If `return_dict` is `True`, [PIAPipelineOutput](/docs/diffusers/main/en/api/pipelines/pia#diffusers.pipelines.pia.PIAPipelineOutput) is returned, otherwise a
`tuple` is returned where the first element is a list with the generated frames.
#### encode_prompt[[diffusers.PIAPipeline.encode_prompt]]

[Source](https://github.com/huggingface/diffusers/blob/main/src/diffusers/pipelines/pia/pipeline_pia.py#L211)

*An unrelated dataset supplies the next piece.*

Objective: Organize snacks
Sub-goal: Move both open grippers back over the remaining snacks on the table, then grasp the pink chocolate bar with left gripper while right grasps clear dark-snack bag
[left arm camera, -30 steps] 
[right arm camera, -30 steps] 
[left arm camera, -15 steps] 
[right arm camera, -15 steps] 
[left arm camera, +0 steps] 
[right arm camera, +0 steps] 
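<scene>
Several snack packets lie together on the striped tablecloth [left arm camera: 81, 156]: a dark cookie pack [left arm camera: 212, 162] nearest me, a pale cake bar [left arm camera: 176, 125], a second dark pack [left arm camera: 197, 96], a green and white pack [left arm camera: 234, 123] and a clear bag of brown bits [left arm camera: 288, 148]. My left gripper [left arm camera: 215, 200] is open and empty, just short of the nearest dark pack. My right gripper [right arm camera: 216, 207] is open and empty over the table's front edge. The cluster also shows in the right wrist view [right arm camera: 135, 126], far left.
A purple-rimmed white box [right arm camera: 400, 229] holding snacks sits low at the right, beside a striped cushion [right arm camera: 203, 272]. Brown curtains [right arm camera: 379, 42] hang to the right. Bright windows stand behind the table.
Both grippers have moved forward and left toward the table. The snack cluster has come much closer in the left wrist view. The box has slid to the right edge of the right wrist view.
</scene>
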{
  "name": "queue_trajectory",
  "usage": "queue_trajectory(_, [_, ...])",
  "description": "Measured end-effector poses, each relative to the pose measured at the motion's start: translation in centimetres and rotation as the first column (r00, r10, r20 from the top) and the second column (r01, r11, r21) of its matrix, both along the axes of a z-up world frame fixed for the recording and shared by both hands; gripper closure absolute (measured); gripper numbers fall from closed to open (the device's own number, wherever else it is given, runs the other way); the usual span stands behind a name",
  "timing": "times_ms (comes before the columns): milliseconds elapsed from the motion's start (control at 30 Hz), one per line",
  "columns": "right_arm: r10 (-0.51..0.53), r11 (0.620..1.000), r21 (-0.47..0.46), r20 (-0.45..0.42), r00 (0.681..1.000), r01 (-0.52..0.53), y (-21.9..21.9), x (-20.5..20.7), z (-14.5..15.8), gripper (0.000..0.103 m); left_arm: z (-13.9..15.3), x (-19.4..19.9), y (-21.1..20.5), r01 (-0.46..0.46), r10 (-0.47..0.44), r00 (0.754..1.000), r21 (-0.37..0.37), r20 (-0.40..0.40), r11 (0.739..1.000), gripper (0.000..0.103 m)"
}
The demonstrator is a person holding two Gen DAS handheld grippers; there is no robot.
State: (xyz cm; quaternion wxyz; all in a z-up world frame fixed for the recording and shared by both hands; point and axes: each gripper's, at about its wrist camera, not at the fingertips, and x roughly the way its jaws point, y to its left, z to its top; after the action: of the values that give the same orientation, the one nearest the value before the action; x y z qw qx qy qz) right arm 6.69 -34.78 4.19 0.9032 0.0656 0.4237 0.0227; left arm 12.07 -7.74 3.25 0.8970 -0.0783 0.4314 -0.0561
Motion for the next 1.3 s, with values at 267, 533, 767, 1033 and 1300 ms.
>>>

Encodes the prompt into text encoder hidden states.

**Parameters:**

prompt (`str` or `list[str]`, *optional*) : prompt to be encoded

device : (`torch.device`): torch device

num_images_per_prompt (`int`) : number of images that should be generated per prompt

do_classifier_free_guidance (`bool`) : whether to use classifier free guidance or not

negative_prompt (`str` or `list[str]`, *optional*) : The prompt or prompts not to guide the image generation. If not defined, one has to pass `negative_prompt_embeds` instead. Ignored when not using guidance (i.e., ignored if `guidance_scale` is less than `1`).

prompt_embeds (`torch.Tensor`, *optional*) : Pre-generated text embeddings. Can be used to easily tweak text inputs, *e.g.* prompt weighting. If not provided, text embeddings will be generated from `prompt` input argument.

negative_prompt_embeds (`torch.Tensor`, *optional*) : Pre-generated negative text embeddings. Can be used to easily tweak text inputs, *e.g.* prompt weighting. If not provided, negative_prompt_embeds will be generated from `negative_prompt` input argument.

lora_scale (`float`, *optional*) : A LoRA scale that will be applied to all LoRA layers of the text encoder if LoRA layers are loaded.

clip_skip (`int`, *optional*) : Number of layers to be skipped from CLIP while computing the prompt embeddings. A value of 1 means that the output of the pre-final layer will be used for computing the prompt embeddings.

    - enable_freeu
    - disable_freeu
    - enable_free_init
    - disable_free_init
    - enable_vae_slicing
    - disable_vae_slicing
    - enable_vae_tiling
    - disable_vae_tiling

## PIAPipelineOutput[[diffusers.pipelines.pia.PIAPipelineOutput]]

#### diffusers.pipelines.pia.PIAPipelineOutput[[diffusers.pipelines.pia.PIAPipelineOutput]]

[Source](https://github.com/huggingface/diffusers/blob/main/src/diffusers/pipelines/pia/pipeline_pia.py#L120)

Output class for PIAPipeline.

**Parameters:**

frames (`torch.Tensor`, `np.ndarray`, or list[list[PIL.Image.Image]]) : Nested list of length `batch_size` with denoised PIL image sequences of length `num_frames`, NumPy array of shape `(batch_size, num_frames, channels, height, width, Torch tensor of shape `(batch_size, num_frames, channels, height, width)`.